Ik probeer dit hoofdstuk voor morgen te lezen.
I'm trying to read this chapter before tomorrow.
Heb je nog tijd om iets te lezen voor het slapen?
Do you still have time to read something before bed?
Frame 1 — aan het + infinitive: action in progress
Use aan het + infinitive to say something is happening right now, at this moment — the equivalent of the English "-ing" progressive. The pattern is zijn + aan het + a bare infinitive at the end of the clause. It answers "what are you doing (right now)?"
Stil even, de baby is aan het slapen.
Quiet a moment, the baby's sleeping.
Waar ben je mee bezig? — Ik ben de keuken aan het schoonmaken.
What are you up to? — I'm cleaning the kitchen.
The giveaway is the present-moment, in-progress meaning. If you can insert "right now / at the moment" in English, aan het is your frame. Dutch also has positional progressives (Ik zit te lezen, Hij staat te wachten) for the same idea with a posture; those live on Positional Verbs + te. For the full progressive picture, see The aan het Progressive.
Frame 2 — bare infinitive: after the closed list
Use a bare infinitive (no te, no aan het) when the governing verb belongs to the small closed list: the modals (kunnen, mogen, moeten, willen, zullen), the motion/causative verbs (gaan, komen, laten, blijven, doen), and the perception verbs (zien, horen, voelen). These verbs grab the next verb directly, with no marker between them.
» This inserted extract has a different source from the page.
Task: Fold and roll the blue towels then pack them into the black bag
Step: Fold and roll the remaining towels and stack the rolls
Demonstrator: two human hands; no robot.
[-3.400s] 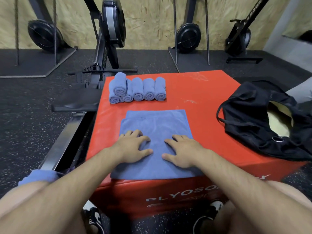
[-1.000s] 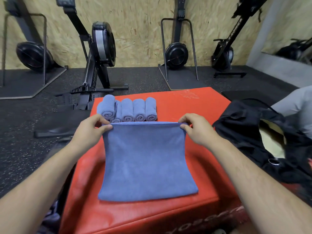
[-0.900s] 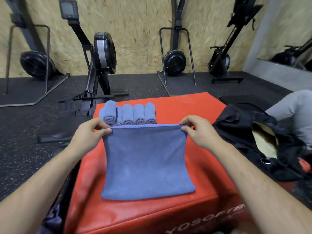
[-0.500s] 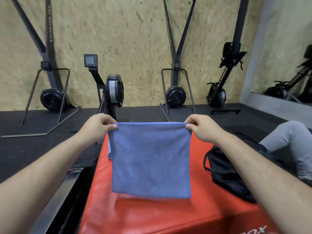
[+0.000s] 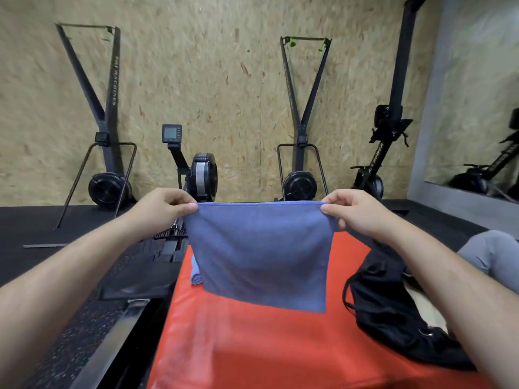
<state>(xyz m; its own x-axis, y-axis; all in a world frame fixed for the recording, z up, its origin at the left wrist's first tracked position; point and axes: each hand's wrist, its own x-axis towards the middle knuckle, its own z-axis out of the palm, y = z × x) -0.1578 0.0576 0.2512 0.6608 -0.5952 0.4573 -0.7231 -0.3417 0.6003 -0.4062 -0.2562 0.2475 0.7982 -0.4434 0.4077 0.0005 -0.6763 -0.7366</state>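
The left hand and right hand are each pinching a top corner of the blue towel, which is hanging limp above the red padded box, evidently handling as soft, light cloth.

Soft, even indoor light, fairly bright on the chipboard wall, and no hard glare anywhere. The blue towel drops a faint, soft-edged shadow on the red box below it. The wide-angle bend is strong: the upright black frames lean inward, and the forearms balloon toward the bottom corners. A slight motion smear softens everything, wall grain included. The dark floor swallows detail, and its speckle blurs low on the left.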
Ik ga vanavond koken, blijf je eten?
I'm going to cook tonight, are you staying for dinner?
Laat me die foto eens zien.
Let me see that photo.
Ik hoor de buren al de hele dag boren.
I've been hearing the neighbours drilling all day.
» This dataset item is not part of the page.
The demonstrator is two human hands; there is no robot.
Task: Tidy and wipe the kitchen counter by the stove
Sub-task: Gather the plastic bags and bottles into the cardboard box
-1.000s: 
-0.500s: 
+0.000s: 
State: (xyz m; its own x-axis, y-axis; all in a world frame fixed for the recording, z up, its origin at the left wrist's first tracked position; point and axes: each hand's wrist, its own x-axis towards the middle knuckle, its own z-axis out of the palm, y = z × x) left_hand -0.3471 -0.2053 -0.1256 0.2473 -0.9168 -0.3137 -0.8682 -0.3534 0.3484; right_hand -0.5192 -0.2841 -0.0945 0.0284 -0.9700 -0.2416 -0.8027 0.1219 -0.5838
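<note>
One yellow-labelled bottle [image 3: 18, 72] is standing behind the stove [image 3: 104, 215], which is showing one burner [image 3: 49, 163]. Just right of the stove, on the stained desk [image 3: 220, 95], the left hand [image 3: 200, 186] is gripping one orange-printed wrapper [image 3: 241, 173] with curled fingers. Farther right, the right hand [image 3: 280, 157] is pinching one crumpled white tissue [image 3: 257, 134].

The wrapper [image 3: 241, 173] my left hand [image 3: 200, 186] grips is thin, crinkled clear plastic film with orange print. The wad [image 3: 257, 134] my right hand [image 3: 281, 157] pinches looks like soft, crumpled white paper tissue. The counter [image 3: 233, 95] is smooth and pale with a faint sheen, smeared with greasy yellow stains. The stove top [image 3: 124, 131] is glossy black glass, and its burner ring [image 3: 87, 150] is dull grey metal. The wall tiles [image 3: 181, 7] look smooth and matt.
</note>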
This is the frame English speakers under-use, because English keeps "to" after some of these ("I want to read"). In Dutch willen takes a bare infinitive: Ik wil lezen, never Ik wil te lezen. The closed list is fully covered, with the reasoning behind it, on the Te-infinitive Overview — memorising that list is the single highest-value thing you can do for this whole area.
Frame 3 — te + infinitive: the default everywhere else
Use te + infinitive after every governing verb not on the bare list. This is the default, covering verbs of trying, hoping, promising, deciding, forgetting, refusing, beginning, and so on (proberen, hopen, beloven, besluiten, vergeten, weigeren, beginnen). If you don't know whether a verb takes te, assume it does — you'll be right far more often than not.
Ze besloot een jaar in het buitenland te gaan wonen.
She decided to go and live abroad for a year.
Vergeet niet de planten water te geven terwijl ik weg ben.
Don't forget to water the plants while I'm away.
Hij begon te lachen toen hij het hoorde.
He started laughing when he heard it.
There is also the modal-passive te (Het is te koop, Dat is niet te doen) where zijn/vallen + te + infinitive means "can/must be ...-ed" — a related but distinct use covered on Staan/Zijn te: the Modal Passive. Don't confuse the governing-verb te (probeer te lezen) with that passive te (is te lezen = "can be read / legible").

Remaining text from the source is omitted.